I think the libged refactor is starting to get interesting. As far as I can tell, I've got MGED and libtclcad working with the new setup.
I saw, looking good.
only thought that's come to mind is "I wonder how slow that is" ;)
I'll have to try a Windows build next, and maybe toss it on the Github mac runner
Um. Do we have benchmarks for that? It shouldn't bother the standard raytracing benchmarks much...
I had a little test runner I made for indianlarry that I wish I'd kept -- but could probably reproduce
it timed how fast commands could run, pushed their limit
I know it's not a fair question, but if there's any way to know what I need to aim for... How slow is "too slow" in this case?
if restructuring libged slows down the benchmarks, that enters revert territory because libged shouldn't even be involved :D
starseeker said:
I know it's not a fair question, but if there's any way to know what I need to aim for... How slow is "too slow" in this case?

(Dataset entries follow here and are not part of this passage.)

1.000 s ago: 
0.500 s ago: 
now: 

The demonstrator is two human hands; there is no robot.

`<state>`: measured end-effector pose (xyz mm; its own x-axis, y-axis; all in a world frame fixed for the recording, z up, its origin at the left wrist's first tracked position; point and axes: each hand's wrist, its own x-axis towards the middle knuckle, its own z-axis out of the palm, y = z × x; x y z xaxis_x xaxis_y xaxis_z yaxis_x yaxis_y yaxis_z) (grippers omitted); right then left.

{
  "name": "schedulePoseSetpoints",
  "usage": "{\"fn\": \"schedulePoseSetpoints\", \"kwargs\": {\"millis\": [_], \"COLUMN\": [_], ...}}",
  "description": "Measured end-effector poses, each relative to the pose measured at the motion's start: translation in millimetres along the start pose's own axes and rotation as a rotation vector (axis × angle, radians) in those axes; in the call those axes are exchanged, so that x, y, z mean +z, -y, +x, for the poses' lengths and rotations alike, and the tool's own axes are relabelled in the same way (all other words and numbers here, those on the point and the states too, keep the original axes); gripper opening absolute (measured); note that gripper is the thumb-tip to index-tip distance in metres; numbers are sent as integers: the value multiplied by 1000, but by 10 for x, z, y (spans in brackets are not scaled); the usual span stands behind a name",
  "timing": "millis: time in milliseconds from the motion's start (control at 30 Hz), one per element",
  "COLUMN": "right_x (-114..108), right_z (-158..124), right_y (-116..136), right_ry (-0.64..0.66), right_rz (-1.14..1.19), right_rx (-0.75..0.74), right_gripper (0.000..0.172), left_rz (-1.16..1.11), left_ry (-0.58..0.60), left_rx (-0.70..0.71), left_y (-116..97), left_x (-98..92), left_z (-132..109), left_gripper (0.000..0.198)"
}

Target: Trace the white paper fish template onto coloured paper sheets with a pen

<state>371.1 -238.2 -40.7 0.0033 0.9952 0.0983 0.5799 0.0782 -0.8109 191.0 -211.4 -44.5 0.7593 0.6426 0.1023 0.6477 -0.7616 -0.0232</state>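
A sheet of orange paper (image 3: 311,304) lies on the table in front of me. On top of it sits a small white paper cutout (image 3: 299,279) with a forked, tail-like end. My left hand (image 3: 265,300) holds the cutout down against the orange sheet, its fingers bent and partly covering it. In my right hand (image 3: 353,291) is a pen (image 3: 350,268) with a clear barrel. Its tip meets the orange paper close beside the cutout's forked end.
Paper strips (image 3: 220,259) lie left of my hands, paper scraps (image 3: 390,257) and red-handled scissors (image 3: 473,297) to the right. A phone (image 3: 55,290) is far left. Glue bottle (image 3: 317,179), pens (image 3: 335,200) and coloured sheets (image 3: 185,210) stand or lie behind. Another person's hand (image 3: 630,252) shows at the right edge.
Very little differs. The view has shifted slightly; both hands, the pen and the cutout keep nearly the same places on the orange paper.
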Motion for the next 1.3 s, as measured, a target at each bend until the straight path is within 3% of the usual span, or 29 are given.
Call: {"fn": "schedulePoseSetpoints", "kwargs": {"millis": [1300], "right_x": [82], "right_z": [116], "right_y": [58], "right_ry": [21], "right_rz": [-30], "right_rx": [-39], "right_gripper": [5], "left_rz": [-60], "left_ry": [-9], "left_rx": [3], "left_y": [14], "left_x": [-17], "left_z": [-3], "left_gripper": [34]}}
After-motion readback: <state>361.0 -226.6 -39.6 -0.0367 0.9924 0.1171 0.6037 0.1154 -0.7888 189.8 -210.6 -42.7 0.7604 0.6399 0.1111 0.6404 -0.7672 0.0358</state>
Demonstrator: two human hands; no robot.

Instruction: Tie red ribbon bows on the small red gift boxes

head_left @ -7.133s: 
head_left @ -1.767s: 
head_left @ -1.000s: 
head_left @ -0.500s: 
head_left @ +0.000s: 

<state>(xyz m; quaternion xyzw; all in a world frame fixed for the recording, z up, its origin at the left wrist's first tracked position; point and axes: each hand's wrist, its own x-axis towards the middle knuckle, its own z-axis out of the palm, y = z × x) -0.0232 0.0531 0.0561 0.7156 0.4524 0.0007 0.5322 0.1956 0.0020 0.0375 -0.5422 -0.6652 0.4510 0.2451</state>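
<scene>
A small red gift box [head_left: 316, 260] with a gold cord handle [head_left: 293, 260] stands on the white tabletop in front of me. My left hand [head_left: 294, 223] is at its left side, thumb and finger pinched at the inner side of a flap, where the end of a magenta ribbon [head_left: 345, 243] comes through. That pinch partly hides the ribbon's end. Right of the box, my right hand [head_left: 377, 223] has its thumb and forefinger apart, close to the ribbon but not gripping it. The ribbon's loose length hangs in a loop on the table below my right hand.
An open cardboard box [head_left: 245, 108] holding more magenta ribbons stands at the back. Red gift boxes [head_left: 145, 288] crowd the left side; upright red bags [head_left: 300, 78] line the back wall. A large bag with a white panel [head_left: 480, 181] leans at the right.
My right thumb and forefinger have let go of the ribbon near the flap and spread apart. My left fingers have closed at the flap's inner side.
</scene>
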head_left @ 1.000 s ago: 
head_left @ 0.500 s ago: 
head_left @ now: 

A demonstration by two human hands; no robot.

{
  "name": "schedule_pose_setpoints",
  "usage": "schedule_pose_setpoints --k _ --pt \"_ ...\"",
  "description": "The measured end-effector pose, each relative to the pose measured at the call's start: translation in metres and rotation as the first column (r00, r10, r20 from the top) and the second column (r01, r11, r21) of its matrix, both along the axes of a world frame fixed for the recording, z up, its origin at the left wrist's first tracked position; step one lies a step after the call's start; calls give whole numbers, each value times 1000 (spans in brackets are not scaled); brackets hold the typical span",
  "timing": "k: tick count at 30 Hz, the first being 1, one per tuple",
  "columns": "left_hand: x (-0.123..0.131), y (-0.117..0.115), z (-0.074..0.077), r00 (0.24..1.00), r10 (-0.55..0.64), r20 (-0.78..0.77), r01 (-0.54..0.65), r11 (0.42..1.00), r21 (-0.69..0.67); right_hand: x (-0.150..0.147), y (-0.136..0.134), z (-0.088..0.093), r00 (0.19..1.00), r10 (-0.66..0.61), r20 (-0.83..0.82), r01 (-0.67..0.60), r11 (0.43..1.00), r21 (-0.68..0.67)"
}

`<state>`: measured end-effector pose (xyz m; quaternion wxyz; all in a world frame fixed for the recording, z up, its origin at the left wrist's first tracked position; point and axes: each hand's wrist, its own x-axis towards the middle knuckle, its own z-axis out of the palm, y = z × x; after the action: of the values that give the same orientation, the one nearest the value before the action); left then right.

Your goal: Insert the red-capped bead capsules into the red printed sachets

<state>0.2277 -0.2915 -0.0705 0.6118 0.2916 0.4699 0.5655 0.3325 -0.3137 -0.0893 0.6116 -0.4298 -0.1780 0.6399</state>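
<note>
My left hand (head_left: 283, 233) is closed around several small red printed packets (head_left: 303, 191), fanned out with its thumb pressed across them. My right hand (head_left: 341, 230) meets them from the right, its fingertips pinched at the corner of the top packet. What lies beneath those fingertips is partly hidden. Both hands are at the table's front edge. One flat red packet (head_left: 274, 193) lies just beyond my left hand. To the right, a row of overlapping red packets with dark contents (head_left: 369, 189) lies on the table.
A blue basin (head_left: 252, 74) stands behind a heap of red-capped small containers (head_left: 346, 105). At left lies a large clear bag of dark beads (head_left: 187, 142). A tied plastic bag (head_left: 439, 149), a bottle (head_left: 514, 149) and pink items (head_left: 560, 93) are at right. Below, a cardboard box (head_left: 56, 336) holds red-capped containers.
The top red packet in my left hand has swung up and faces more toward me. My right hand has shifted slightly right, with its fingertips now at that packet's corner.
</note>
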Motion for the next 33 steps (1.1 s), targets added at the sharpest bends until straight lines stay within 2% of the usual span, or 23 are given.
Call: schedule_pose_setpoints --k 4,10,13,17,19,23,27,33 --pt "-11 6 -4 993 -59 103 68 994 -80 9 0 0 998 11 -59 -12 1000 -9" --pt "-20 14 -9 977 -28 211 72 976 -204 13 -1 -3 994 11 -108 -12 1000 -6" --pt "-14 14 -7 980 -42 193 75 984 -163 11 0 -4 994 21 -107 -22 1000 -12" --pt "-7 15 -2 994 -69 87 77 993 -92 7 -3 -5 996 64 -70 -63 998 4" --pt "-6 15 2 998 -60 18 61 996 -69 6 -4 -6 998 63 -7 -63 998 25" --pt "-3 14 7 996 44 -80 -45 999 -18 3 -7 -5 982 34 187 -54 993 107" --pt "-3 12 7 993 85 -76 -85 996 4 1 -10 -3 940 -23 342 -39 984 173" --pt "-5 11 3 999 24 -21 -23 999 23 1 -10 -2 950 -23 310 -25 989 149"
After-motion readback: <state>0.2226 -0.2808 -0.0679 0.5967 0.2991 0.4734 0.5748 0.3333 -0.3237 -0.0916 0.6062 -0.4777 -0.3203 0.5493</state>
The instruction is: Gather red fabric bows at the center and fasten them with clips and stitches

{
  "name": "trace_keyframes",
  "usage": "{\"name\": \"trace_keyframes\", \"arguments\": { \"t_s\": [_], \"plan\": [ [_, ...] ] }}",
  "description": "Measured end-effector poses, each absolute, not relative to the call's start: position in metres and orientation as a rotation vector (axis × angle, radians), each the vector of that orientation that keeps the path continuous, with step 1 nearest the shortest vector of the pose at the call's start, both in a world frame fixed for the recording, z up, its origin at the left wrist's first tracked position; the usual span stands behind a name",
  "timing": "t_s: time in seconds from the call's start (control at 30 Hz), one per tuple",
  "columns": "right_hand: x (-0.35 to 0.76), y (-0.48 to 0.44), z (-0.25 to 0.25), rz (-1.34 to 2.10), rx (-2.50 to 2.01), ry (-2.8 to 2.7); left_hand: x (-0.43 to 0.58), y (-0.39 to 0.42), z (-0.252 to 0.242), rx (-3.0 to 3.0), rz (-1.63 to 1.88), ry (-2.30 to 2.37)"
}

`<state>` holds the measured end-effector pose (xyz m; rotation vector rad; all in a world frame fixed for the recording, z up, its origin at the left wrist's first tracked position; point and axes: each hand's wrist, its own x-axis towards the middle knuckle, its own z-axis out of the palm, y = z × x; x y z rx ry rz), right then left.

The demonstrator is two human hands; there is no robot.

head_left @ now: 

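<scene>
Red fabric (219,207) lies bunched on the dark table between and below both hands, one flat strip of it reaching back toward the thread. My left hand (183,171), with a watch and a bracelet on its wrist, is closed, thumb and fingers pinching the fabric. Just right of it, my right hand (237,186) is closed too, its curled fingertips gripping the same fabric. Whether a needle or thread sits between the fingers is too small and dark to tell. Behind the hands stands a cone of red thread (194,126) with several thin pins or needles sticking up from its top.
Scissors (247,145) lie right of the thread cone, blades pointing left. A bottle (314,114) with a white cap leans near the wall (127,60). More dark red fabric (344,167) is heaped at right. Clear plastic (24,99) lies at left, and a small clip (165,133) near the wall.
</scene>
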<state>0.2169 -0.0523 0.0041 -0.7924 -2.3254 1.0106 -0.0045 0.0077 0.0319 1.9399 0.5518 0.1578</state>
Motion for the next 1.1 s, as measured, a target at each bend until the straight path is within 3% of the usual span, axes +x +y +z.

I don't think any single command matters unless it gets into non-responsive territory. commands that should complete immediately that are taking 500 to 5000ms for example, when they maybe took 5ms before -- that would be a problem I think
Sounds like a candidate for a regression test, actually...
the general bar for interactivity is 20 per sec, which is 50ms
Would need to "normalize" somehow on the platform at the beginning of the run, but if we recorded an expected range based on a ratio of the control test maybe? Even fairly large error bars might be useful for spotting bad problems getting introduced...
if a command doesn't complete in under that, it's not "interactive". now in practice, I think most people's tolerance is more like web page tolerance, not necessarily interactive rate, but "responsive" enough and that sits in the 2s ballpark.
/me gets an idea...
where a slowdown would be concerning is any commands that call into other commands. like if search suddenly goes from 1s to 10s .. that implies an architecture problem getting introduced.
I doubt that's happened though
it'd be nice to have a dashboard of how long each command takes to do its intended function
which would imply having a test for every command, which we don't have yet though either
Well, my libged plugin test is iterating through calling all of them (or should be, at any rate)...
the mged test calls them all too, to make sure they all report help -- not the same as doing and timing their intended function though
Ah. That shouldn't be needed for overhead comparison though, should it? Or is there a chance that living as a shared object will slow down the execution?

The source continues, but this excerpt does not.